● ACTIVITY
Would you show every line from the records that holds "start"?
═══ RECORDS FOR THE EXERCISE
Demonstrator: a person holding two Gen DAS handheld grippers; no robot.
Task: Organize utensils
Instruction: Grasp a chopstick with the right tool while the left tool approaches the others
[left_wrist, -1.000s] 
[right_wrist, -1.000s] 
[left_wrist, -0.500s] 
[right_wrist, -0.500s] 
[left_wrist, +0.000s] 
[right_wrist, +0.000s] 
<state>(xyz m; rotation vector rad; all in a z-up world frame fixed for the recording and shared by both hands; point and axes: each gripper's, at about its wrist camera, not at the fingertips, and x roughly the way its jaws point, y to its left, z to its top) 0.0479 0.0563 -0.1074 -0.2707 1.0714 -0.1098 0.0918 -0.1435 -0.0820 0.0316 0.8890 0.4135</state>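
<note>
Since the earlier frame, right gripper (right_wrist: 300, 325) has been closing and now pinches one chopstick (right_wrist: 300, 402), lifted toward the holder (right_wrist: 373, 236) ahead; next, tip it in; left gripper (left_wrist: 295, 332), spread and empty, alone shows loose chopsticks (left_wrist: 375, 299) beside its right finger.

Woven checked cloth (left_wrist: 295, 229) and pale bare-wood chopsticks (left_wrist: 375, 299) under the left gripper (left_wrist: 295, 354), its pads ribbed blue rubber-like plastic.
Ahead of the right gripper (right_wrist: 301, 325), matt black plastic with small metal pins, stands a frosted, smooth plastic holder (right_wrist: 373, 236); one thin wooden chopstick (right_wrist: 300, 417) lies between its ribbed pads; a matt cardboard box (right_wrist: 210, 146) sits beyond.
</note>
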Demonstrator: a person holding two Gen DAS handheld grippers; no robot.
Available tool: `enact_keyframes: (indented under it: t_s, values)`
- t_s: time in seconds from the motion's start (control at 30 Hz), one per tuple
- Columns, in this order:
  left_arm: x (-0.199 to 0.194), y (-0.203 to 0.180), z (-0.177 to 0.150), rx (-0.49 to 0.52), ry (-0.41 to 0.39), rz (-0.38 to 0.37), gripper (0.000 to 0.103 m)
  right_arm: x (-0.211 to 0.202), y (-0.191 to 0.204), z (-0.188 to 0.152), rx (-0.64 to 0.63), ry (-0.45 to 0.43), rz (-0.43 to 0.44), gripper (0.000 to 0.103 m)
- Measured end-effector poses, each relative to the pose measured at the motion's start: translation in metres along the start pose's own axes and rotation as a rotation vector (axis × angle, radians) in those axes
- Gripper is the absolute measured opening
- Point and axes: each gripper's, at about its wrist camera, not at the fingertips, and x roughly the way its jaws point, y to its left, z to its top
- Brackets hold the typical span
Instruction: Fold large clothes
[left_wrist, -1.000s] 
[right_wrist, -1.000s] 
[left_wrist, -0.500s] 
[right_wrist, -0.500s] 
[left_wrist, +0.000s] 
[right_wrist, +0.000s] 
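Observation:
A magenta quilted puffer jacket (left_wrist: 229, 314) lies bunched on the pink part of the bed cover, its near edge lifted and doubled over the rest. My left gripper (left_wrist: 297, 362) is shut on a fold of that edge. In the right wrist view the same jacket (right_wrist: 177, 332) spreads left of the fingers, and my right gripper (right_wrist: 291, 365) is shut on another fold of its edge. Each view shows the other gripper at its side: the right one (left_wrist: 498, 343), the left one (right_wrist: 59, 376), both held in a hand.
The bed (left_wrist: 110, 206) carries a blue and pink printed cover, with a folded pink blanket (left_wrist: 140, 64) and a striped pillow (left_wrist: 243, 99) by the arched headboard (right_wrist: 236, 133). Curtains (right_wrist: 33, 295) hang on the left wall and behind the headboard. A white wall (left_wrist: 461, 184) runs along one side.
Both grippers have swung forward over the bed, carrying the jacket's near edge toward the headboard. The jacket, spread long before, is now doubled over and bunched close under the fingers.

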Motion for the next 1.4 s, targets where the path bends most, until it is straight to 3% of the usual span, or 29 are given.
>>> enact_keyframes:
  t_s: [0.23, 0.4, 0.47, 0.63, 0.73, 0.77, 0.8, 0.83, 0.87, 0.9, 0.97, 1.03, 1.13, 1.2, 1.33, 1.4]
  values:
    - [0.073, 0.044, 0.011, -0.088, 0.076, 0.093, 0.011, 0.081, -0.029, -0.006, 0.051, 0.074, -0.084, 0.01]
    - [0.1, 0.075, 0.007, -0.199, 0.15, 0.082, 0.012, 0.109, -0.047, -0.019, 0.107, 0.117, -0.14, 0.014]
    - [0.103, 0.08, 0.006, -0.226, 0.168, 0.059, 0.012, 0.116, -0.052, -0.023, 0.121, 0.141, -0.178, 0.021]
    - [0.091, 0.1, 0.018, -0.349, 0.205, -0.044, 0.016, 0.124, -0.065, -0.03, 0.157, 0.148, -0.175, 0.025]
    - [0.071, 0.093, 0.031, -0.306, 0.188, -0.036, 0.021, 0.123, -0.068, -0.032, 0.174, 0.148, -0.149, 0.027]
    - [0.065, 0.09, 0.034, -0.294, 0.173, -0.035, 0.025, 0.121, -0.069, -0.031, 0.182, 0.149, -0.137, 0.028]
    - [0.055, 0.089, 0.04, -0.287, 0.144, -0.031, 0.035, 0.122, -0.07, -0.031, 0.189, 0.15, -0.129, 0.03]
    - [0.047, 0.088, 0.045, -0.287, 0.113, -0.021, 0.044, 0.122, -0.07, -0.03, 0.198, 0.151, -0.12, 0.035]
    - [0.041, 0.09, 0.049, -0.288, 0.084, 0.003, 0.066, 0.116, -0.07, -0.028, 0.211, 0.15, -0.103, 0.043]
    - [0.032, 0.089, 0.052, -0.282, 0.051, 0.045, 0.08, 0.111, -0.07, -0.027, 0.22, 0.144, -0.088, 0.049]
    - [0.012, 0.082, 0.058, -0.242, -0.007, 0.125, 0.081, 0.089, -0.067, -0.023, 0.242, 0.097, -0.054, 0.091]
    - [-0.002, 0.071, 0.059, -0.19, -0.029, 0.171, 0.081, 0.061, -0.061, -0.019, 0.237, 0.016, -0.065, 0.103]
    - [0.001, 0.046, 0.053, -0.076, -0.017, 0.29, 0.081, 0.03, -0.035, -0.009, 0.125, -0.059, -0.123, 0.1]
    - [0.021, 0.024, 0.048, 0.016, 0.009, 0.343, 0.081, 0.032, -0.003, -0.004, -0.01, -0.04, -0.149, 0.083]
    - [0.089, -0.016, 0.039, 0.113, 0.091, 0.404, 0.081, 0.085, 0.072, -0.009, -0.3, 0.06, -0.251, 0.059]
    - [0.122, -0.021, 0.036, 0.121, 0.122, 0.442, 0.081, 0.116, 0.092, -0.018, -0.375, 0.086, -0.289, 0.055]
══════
● ANSWER BOX
- t_s: time in seconds from the motion's start (control at 30 Hz), one per tuple
- Measured end-effector poses, each relative to the pose measured at the motion's start: translation in metres along the start pose's own axes and rotation as a rotation vector (axis × angle, radians) in those axes

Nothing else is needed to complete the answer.